## What you need to do
Retype all of the listing exactly, with no pictures.
== Given information ==
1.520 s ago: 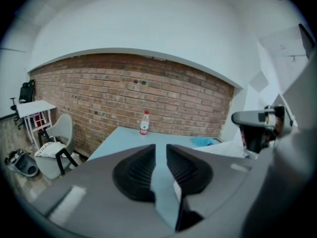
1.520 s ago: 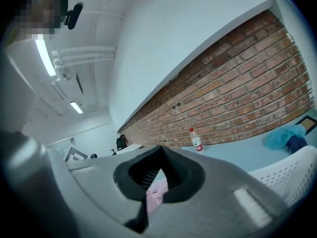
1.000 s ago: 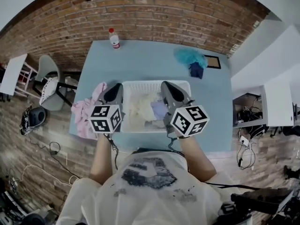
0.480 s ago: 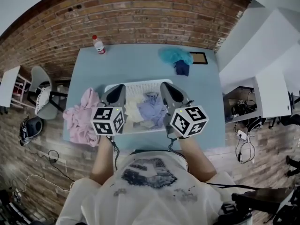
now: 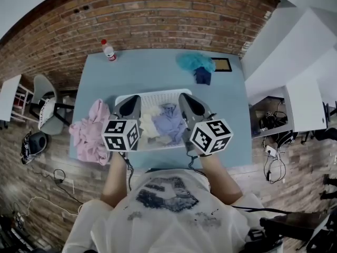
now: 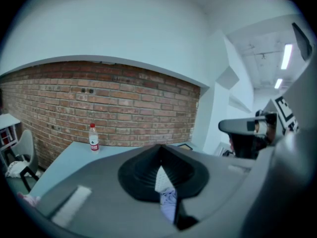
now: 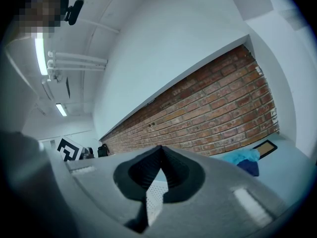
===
## Response to this exercise
1.520 s ago: 
1.520 s ago: 
1.000 s ago: 
0.480 s ago: 
now: 
now: 
now: 

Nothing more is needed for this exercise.